### Task to carry out
Would you repeat each of the lines below exactly?

### Dataset section
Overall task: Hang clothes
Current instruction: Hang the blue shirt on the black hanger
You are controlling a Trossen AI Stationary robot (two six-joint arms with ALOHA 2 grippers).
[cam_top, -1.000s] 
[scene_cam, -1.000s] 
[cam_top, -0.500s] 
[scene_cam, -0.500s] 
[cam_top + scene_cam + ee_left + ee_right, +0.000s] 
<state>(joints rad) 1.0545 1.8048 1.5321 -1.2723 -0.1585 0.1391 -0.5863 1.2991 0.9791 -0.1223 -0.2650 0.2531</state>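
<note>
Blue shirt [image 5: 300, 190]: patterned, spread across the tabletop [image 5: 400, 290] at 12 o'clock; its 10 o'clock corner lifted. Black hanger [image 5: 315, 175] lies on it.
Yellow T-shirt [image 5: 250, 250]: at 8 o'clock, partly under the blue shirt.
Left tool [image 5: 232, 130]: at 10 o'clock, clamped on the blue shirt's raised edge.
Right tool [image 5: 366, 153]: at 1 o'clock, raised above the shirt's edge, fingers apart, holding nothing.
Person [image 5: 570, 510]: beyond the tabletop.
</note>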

### Answer
Overall task: Hang clothes
Current instruction: Hang the blue shirt on the black hanger
You are controlling a Trossen AI Stationary robot (two six-joint arms with ALOHA 2 grippers).
[cam_top, -1.000s] 
[scene_cam, -1.000s] 
[cam_top, -0.500s] 
[scene_cam, -0.500s] 
[cam_top + scene_cam + ee_left + ee_right, +0.000s] 
<state>(joints rad) 1.0545 1.8048 1.5321 -1.2723 -0.1585 0.1391 -0.5863 1.2991 0.9791 -0.1223 -0.2650 0.2531</state>
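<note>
Blue shirt [image 5: 300, 190]: patterned, spread across the tabletop [image 5: 400, 290] at 12 o'clock; its 10 o'clock corner lifted. Black hanger [image 5: 315, 175] lies on it.
Yellow T-shirt [image 5: 250, 250]: at 8 o'clock, partly under the blue shirt.
Left tool [image 5: 232, 130]: at 10 o'clock, clamped on the blue shirt's raised edge.
Right tool [image 5: 366, 153]: at 1 o'clock, raised above the shirt's edge, fingers apart, holding nothing.
Person [image 5: 570, 510]: beyond the tabletop.
</note>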

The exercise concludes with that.